Apresentamos massas fundamentais, mas altamente demandadas para criação em massa, observações e estudos moleculares usando massas tortrix de pragas graves, para estudar sua biologia. Até agora, a estrutura dos ovos de insetos impediu uma análise mais aprofundada. Notavelmente, possibilitamos o estudo de ovos finos, macios e frágeis cobertos pela secreção materna.
Espera-se que sejam aplicáveis técnicas simples para novas pesquisas sobre tortrix, experimentando outros insetos e outros taxas. Comece colocando uma fêmea e dois machos em um copo de plástico de 120 mililitros com um pedaço de papel parafina para estabelecer uma linha de Matra. Corte aproximadamente 60 gramas de dietas artificiais usando um Ralador para criação em massa.
Coloque a massa de ovos cheia de embriões maduros na dieta artificial fatiada em um recipiente plástico. Coloque papéis de parafina na massa de ovos com as dietas fatiadas. Coloque 15 machos e 10 fêmeas em uma caixa de plástico para acasalamento a 25 graus Celsius.
Colete ovos a cada cinco a sete dias e repita etapas de criação em massa para cada geração. Mergulhe a massa de ovos em 1000 microlitres de 1,2% de solução aquosa hipoclorito de sódio por 10 minutos ou em 1000 microliters de cinco soluçãos aquosas de hidróxido de potássio molar por 30 minutos para separar os ovos. Lave os ovos separados em 1000 microliters de PBSt.
Mergulhe ovos em uma mistura de peso por volume de 500 microliters de 100% heptano e 500 microlitres de 4% solução PBSt paraformaldeída. Misture por 10 minutos a 1500 rotações por minuto usando um misturador de vórtice. Mergulhe os ovos em uma mistura de 500 microlitres de 100% heptano e 500 microlitres de 100% metanol.
Misture por 10 minutos a 1500 rotações por minuto. Lave os ovos duas vezes com 1000 microliters de 100% de metanol e armazene-os a quatro graus Celsius em 100% de metanol. Mergulhe os ovos sequencialmente em 99%70% e 50% etanol e PBSt por cinco minutos cada para hidrofilização.
Lave os ovos com PBSt. Mergulhe os ovos em um micrograma por solução DAPI mililitro por cinco minutos e, em seguida, lave os ovos com PBS duas vezes. Mergulhe os ovos em 20 microlitros de solução 1,25% láctica, acética ou CN, para visualizar heterocromatina até que os núcleos ex exponhom uma cor vermelha brilhante.
Transfira os ovos manchados usando uma pipeta para um slide de vidro, em seguida, incluí-los com um reagente anti-fade e um copo de tampa. Extraia ferrate, amonamagnetama e adoxophyes honmai larvas das massas de ovos usando fórceps. Disseque as larvas na lâmina de vidro.
Fixar os tecidos com uma mistura de um a três ácido ascético de 99,7% em 100% de metanol por cinco minutos. Manche aqueles com 1,25% de peso em peso lá em solução láctica, ascética ou CN até que os núcleos estejam manchados.

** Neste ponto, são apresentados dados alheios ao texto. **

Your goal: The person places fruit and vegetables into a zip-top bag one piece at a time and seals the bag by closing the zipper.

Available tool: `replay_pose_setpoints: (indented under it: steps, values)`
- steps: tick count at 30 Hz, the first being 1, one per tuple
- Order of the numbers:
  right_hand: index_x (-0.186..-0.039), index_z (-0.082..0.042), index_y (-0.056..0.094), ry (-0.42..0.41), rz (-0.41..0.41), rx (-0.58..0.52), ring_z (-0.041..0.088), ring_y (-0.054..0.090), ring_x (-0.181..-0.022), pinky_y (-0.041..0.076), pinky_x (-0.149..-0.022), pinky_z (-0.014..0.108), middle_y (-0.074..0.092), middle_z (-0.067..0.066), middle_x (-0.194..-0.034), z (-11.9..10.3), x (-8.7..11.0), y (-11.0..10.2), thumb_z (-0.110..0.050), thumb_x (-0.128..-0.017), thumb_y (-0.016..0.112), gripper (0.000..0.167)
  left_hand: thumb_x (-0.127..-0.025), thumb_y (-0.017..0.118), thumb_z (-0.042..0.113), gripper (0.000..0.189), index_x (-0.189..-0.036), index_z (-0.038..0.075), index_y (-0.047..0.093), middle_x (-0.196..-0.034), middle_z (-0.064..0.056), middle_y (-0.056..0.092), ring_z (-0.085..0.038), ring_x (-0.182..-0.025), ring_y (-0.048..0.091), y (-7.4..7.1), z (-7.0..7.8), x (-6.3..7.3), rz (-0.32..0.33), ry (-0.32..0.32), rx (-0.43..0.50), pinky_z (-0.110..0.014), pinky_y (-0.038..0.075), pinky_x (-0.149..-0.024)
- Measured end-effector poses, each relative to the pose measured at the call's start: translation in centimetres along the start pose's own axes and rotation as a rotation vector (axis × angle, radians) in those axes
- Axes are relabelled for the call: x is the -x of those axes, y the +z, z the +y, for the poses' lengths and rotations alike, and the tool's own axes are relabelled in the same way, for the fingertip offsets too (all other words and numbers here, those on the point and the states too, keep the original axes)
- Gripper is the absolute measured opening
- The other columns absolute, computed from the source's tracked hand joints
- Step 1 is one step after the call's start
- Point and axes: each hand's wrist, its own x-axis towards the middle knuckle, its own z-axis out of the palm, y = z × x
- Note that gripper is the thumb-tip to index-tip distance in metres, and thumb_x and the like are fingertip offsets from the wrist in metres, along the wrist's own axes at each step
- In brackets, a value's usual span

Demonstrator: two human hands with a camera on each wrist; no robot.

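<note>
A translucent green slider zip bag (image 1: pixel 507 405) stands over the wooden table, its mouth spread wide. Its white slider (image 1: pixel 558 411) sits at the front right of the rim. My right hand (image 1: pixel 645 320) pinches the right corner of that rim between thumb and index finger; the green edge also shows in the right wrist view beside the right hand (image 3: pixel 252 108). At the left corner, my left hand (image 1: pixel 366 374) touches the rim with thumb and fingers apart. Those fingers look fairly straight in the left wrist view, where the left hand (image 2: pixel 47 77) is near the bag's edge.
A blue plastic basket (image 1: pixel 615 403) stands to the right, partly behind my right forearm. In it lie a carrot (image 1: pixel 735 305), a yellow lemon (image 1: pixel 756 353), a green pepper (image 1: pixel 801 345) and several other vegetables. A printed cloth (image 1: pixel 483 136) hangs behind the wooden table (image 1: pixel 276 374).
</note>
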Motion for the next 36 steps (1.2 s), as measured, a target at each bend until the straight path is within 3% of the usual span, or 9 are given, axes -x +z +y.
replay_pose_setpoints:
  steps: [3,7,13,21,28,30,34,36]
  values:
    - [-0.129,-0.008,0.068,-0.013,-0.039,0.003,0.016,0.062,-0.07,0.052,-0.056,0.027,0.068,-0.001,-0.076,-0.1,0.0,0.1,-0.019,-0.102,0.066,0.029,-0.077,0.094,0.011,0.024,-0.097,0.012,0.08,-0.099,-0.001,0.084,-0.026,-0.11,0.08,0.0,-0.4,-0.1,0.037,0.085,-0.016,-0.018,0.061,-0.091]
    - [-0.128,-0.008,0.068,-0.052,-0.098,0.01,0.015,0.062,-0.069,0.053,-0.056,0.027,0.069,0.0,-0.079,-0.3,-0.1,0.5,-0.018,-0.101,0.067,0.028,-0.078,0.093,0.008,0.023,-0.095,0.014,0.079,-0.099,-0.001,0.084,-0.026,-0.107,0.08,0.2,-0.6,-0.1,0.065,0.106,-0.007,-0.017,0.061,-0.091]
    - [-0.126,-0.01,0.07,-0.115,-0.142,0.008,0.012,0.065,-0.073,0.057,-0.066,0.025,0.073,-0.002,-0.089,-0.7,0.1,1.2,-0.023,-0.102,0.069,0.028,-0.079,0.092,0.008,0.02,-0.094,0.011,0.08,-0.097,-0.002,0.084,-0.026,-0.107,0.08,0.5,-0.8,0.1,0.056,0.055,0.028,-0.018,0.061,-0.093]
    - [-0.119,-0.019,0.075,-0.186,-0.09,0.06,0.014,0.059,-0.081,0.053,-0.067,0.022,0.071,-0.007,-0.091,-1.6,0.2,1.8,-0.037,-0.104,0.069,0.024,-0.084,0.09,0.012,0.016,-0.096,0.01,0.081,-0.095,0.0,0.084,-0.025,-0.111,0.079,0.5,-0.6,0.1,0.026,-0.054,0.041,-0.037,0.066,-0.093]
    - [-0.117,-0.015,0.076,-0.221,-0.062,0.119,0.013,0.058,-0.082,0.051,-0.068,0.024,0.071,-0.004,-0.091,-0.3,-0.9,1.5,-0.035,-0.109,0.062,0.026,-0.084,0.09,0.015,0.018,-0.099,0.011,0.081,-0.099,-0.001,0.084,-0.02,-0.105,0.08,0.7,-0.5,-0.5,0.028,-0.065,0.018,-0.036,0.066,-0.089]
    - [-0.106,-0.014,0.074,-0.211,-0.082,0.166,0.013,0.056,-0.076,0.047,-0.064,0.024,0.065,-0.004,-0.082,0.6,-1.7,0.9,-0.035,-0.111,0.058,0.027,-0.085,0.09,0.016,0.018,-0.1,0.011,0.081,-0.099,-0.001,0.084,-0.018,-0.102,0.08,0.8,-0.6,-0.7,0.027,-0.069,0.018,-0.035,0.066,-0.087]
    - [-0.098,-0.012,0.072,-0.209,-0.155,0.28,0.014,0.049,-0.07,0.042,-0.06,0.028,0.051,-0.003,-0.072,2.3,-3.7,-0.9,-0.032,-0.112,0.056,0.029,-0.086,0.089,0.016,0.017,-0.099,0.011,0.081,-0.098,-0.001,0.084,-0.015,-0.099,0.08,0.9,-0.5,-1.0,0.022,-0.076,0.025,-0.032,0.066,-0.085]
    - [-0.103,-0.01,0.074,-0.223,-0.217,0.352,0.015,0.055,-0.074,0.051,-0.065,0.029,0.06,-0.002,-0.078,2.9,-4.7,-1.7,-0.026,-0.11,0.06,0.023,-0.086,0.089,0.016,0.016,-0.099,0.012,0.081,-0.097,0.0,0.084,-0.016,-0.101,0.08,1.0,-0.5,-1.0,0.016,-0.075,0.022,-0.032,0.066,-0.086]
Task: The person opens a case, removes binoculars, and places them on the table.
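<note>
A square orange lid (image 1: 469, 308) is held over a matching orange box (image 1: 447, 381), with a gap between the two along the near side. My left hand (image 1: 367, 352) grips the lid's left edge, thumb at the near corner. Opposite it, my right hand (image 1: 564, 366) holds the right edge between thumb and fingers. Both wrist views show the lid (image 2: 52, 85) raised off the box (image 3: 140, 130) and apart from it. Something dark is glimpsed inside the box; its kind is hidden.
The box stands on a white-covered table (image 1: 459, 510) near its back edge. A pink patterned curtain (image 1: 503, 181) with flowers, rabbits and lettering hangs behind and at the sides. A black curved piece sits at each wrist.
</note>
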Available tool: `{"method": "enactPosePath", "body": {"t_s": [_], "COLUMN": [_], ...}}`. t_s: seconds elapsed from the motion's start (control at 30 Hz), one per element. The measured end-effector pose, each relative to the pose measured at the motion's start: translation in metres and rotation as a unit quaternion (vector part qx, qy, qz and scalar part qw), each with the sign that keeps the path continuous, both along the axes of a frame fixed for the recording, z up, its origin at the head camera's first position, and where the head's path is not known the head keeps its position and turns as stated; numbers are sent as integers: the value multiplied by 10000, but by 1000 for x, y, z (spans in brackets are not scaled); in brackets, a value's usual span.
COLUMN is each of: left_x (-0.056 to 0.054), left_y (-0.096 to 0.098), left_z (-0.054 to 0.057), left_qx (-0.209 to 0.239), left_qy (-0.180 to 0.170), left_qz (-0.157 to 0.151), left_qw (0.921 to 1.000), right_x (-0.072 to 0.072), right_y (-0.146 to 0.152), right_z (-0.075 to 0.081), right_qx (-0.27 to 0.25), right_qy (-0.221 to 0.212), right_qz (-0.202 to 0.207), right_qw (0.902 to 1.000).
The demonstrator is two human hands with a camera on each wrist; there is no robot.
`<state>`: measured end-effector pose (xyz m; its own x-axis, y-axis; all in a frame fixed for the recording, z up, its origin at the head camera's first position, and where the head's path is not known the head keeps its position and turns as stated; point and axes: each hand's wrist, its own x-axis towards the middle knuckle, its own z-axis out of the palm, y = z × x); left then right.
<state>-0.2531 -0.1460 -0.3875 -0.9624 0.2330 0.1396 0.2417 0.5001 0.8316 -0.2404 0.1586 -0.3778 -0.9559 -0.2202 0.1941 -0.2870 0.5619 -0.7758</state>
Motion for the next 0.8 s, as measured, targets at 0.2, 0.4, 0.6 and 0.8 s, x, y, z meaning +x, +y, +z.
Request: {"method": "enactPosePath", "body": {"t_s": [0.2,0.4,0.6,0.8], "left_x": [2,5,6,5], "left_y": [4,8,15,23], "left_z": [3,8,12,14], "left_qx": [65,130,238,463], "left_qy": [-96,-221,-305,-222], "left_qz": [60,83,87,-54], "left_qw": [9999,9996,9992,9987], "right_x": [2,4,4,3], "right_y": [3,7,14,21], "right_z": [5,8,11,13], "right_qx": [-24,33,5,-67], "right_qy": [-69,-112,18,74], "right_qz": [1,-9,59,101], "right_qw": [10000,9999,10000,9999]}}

Determine o sexo de cada espécime observando a presença de heterocromatina para fêmeas ou ausência para machos sob um microscópio.

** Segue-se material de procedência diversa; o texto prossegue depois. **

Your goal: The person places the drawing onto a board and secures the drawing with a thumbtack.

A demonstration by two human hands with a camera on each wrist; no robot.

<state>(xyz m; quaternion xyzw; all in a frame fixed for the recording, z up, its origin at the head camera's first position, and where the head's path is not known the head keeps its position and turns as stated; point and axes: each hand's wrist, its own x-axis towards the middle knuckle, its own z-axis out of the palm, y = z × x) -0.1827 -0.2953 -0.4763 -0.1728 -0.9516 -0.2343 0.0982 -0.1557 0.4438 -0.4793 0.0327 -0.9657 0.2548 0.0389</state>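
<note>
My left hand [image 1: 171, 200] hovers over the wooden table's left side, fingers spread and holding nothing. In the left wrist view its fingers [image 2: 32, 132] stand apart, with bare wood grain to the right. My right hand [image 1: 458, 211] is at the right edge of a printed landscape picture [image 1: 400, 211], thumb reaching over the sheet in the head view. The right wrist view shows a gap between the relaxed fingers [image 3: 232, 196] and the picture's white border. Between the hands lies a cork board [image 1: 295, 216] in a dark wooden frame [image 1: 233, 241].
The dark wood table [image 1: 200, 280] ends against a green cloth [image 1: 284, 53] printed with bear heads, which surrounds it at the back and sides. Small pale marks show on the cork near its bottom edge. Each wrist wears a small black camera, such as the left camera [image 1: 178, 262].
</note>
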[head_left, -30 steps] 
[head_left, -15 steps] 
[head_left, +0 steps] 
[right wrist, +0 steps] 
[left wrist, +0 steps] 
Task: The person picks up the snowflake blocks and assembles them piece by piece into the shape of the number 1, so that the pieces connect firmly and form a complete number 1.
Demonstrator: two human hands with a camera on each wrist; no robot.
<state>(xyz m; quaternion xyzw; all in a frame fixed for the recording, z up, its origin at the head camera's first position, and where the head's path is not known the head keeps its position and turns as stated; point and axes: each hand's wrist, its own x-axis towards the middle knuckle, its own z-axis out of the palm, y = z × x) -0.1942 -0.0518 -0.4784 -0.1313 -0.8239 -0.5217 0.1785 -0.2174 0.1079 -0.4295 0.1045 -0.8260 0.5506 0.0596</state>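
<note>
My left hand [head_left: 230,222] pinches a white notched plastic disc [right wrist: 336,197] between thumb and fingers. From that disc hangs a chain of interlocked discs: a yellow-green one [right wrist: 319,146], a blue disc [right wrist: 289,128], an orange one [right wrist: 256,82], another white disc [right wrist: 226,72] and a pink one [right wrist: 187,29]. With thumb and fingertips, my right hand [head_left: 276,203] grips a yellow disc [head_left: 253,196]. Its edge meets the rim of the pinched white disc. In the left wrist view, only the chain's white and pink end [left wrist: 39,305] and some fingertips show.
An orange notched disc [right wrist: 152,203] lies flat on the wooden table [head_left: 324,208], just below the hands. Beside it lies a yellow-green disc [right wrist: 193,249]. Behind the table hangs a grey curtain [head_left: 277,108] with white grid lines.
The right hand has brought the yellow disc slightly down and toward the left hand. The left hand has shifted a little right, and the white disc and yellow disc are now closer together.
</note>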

Para extrair DNA e RNA de larvas ferrate determinadas por sexo, a piscina 12 sexo determinou larvas ferrate masculinas ou femininas, e adicionar tampão de lise celular ou reagentes de extração de RNA em um tubo de 1,5 mililitro. As etapas de fixação, permeabilização e coloração permitem a visualização de núcleos com solução DAPI. A coloração láctica, ascética ou CN usando as larvas de Ferrate dissecadas revelou que as fêmeas exibem heterocromatina como ponto, mas os machos não têm heterocromatina.
Os protocolos modificados utilizando uma coluna de spin melhoraram a qualidade do RNA produzindo de 900 a 1500 nanogramas de produto com uma proporção de 260 a 200 de 1,9 para 2,1, e uma razão de 260 a 280 de 1,9 a 2,3. A taxa de concentração de RNA para o protocolo modificado foi inferior a 1,2, atendendo aos requisitos de qualidade para o sequenciamento de próxima geração. A intactidade do RNA extraído do sexo determinou que as larvas ferrate usando o protocolo modificado foram confirmadas usando eletroforese de microchip.

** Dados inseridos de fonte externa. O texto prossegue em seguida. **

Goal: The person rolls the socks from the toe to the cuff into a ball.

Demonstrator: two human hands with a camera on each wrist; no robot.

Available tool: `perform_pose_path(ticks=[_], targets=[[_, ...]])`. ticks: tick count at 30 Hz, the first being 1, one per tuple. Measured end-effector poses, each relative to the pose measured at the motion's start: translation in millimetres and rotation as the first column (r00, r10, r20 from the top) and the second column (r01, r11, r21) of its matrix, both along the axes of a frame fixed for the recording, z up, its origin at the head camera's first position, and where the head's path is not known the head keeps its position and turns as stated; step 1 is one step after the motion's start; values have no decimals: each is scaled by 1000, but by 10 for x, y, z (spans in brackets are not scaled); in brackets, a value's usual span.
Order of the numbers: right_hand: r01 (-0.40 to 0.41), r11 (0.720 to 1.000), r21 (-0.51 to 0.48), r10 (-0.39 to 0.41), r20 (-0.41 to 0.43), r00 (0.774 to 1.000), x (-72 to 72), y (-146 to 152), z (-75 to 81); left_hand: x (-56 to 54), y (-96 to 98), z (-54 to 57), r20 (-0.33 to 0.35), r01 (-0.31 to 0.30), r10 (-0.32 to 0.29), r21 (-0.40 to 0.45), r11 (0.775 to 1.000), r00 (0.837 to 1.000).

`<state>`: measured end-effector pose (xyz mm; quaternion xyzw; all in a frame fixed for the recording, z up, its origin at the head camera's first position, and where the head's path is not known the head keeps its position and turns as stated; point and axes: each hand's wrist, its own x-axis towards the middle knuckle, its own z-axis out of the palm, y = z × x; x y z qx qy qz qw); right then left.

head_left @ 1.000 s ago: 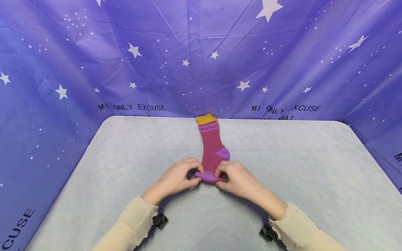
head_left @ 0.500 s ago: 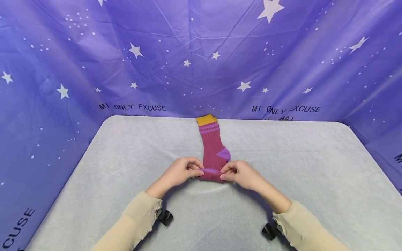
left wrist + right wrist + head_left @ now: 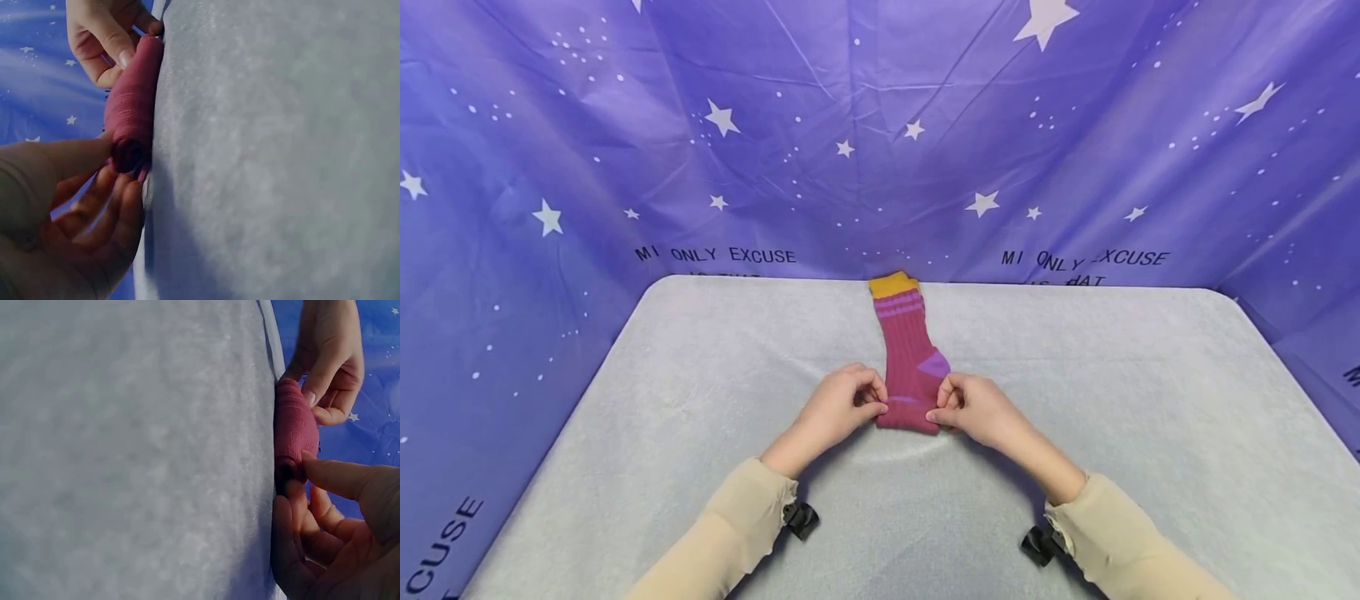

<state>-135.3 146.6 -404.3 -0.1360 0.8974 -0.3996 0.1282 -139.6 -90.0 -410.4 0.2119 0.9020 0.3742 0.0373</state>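
Set amid a purple-blue curtain (image 3: 880,125) strewn with white stars and dots, at a pale grey, cloth-textured desk (image 3: 760,333) with rounded far corners. Reads "MI ONLY EXCUSE" in black lettering (image 3: 715,256) on the curtain at far left, with a lower line mostly hidden by the desk; repeats at far right, broken by folds, and as a partial "CUSE" at lower left. Lying lengthwise mid-desk: a maroon sock (image 3: 906,337), with yellow cuff (image 3: 893,285) at the far edge, purple heel (image 3: 934,364) to the right and near end turned up into a roll (image 3: 906,419). Pinched at the roll's left end by the left hand (image 3: 831,408), at its right end by the right hand (image 3: 988,408). Visible only in the wrist views: coiled layers and a dark hollow at the roll's ends.
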Motion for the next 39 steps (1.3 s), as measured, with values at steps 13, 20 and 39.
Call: perform_pose_path(ticks=[13,20,39], targets=[[-65,988,141,103,-281,954,72,-39,16,59,37,105,-142,128,-187,-346,930,972],[-59,955,291,156,-323,933,84,-121,50,12,62,90,-193,75,-144,-326,942,971],[-43,998,-39,35,-179,983,-9,-18,173,-126,-54,114,217,-26,-23,221,975,976]])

As bibliotecas preparadas foram confirmadas para render leituras de pontuação do 30º trimestre. Nossa mensagem contribui para estudos fundamentais de insetos e ferramentas de pragas. Além disso, nossos protocolos têm o potencial de serem usados para avaliar os pesticidas químicos eficazes ou micróbios intercelulares durante a embriogênese.